*** Opening of Given data ***

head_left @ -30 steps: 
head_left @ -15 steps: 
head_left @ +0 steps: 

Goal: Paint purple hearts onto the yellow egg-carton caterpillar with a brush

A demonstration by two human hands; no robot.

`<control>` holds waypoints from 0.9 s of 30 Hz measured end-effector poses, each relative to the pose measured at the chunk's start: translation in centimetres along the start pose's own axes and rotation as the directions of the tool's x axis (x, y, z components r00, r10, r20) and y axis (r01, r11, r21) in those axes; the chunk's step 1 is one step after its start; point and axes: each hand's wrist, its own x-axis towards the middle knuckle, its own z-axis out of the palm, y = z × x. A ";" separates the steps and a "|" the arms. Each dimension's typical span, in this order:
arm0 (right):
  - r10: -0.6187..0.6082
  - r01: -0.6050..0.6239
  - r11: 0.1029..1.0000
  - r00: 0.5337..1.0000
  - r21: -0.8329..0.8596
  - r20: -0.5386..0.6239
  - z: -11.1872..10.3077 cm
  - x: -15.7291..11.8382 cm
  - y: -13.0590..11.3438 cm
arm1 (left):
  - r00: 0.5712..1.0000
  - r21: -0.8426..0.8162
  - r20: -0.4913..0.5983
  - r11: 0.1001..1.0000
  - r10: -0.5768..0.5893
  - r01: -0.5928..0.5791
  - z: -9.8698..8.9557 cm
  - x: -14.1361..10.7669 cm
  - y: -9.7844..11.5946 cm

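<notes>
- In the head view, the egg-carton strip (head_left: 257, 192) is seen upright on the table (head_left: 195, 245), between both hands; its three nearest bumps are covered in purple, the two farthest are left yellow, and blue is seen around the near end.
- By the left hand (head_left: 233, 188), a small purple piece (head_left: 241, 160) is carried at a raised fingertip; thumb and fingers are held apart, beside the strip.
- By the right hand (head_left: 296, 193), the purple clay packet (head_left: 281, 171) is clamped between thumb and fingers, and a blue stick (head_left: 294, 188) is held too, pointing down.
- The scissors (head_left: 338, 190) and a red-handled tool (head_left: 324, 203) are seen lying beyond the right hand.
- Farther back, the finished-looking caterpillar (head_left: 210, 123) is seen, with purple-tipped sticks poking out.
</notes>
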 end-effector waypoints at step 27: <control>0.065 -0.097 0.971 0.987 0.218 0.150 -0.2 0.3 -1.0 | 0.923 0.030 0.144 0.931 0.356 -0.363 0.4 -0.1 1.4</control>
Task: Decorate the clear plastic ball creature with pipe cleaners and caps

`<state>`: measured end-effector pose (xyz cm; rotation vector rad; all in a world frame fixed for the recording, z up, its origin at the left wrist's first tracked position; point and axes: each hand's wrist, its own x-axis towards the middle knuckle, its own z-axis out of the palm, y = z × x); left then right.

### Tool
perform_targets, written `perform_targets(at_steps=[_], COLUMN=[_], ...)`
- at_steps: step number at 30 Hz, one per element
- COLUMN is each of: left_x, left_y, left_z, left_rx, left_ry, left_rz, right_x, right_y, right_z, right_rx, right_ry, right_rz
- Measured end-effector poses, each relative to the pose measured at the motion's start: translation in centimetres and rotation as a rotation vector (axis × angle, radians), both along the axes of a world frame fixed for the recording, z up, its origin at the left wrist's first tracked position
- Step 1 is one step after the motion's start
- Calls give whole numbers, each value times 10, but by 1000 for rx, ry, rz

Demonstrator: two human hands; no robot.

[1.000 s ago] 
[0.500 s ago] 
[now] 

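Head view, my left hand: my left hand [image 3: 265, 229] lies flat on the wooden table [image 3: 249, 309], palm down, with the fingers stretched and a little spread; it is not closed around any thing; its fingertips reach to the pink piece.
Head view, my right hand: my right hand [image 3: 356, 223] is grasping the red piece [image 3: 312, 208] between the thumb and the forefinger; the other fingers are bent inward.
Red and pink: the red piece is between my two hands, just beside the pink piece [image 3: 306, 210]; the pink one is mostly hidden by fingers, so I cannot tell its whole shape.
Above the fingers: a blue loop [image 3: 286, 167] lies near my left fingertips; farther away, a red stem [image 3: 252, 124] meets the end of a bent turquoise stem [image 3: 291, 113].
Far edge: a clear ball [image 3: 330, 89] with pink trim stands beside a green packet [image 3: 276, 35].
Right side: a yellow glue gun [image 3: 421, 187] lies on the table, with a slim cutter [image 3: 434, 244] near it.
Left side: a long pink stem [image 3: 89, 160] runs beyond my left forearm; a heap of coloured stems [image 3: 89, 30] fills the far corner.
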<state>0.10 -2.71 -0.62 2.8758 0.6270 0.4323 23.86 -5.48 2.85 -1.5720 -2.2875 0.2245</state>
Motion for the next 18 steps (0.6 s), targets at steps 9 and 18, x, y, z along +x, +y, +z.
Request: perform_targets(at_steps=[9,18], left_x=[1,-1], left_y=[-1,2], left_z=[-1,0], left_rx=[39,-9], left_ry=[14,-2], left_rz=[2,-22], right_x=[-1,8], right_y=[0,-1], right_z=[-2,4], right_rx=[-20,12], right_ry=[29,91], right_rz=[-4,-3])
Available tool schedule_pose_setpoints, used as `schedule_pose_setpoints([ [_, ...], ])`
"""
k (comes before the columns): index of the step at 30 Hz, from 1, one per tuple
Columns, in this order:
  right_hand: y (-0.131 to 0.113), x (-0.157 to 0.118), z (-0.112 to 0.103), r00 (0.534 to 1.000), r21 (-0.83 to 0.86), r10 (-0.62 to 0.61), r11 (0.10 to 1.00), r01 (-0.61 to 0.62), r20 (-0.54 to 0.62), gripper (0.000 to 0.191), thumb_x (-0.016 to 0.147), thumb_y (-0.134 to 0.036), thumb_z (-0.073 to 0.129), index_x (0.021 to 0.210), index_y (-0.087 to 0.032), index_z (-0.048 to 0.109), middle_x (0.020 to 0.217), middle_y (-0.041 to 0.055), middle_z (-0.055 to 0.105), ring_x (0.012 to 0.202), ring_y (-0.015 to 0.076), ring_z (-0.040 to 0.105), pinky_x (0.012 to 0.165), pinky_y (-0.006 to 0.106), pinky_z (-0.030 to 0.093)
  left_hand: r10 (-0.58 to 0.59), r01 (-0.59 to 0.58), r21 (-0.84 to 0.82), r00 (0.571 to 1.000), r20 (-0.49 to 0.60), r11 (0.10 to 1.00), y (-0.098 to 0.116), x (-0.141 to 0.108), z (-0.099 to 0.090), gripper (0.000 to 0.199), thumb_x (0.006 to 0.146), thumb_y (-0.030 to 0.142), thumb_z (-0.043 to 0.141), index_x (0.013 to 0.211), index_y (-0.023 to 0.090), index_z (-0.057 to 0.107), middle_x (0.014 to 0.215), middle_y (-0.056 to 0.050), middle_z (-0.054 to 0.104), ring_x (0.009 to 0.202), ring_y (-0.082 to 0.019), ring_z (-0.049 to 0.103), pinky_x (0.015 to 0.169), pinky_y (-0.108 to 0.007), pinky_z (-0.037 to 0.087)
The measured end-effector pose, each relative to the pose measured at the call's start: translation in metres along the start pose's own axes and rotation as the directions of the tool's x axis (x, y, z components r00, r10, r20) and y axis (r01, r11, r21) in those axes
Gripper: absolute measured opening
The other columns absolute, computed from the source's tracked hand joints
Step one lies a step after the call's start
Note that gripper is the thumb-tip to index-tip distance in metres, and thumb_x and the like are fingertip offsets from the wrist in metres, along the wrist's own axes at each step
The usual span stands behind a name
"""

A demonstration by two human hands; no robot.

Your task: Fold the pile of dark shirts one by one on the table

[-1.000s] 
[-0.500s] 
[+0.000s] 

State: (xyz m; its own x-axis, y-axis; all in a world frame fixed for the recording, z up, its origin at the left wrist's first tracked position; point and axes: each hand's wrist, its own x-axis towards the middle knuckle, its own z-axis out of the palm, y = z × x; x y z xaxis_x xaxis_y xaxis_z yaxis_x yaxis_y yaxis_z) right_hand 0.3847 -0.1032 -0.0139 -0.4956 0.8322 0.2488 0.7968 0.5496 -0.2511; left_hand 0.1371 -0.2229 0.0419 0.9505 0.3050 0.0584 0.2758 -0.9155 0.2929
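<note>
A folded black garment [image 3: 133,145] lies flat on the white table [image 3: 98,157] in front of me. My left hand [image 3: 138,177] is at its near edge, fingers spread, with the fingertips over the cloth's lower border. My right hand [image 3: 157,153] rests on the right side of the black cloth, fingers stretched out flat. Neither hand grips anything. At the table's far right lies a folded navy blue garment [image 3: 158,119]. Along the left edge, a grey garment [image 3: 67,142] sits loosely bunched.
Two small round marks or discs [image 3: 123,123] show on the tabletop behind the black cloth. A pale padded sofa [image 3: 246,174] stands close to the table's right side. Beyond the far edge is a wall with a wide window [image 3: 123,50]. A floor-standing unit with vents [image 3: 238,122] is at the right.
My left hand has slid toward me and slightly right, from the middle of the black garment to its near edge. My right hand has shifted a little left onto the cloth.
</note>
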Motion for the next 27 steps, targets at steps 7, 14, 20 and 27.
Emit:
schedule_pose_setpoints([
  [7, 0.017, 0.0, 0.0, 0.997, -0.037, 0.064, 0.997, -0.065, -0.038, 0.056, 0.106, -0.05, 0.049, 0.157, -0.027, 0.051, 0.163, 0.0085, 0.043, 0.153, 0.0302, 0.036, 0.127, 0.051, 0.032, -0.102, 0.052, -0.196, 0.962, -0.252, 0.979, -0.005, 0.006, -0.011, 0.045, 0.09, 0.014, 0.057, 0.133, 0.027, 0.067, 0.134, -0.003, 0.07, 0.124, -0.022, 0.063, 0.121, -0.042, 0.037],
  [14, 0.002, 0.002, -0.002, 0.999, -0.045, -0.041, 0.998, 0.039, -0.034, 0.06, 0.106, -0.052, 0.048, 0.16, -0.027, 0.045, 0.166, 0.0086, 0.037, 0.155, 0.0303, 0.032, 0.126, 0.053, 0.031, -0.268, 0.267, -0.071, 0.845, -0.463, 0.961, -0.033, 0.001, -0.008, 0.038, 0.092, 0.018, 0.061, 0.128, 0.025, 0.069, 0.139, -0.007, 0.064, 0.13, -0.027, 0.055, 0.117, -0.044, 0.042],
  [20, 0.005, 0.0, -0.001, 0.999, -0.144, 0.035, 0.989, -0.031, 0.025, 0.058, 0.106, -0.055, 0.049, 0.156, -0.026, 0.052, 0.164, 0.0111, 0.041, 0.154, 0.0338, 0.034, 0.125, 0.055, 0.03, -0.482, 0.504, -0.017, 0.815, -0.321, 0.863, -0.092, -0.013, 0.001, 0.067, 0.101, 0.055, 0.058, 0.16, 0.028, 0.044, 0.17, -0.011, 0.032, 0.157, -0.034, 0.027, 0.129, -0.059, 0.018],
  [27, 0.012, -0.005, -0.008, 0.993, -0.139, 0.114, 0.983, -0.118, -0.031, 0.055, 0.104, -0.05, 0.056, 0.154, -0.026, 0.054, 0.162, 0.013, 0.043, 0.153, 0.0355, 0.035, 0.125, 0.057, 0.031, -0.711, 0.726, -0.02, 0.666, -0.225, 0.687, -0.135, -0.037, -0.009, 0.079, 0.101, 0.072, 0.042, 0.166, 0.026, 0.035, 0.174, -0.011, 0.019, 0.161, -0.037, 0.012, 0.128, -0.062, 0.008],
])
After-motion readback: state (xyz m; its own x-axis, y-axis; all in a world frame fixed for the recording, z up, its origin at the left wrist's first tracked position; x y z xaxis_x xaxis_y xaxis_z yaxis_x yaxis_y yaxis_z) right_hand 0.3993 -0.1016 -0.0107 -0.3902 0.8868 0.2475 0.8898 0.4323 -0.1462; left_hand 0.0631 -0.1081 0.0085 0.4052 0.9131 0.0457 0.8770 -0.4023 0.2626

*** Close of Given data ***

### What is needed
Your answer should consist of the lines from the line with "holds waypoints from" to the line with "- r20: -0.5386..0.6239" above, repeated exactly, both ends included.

### Response to the task
`<control>` holds waypoints from 0.9 s of 30 Hz measured end-effector poses, each relative to the pose measured at the chunk's start: translation in centimetres along the start pose's own axes and rotation as the directions of the tool's x axis (x, y, z components r00, r10, r20) and y axis (r01, r11, r21) in those axes; the chunk's step 1 is one step after its start; point and axes: each hand's wrist, its own x-axis towards the middle knuckle, its own z-axis out of the palm, y = z × x. A ";" separates the steps and a "|" the arms. Each dimension's typical span, in this order:
arm0 (right):
  - r10: -0.6187..0.6082
  - r01: -0.6050..0.6239
  - r11: 0.1029..1.0000
  - r00: 0.5337..1.0000
  - r21: -0.8329..0.8596
  - r20: -0.5386..0.6239

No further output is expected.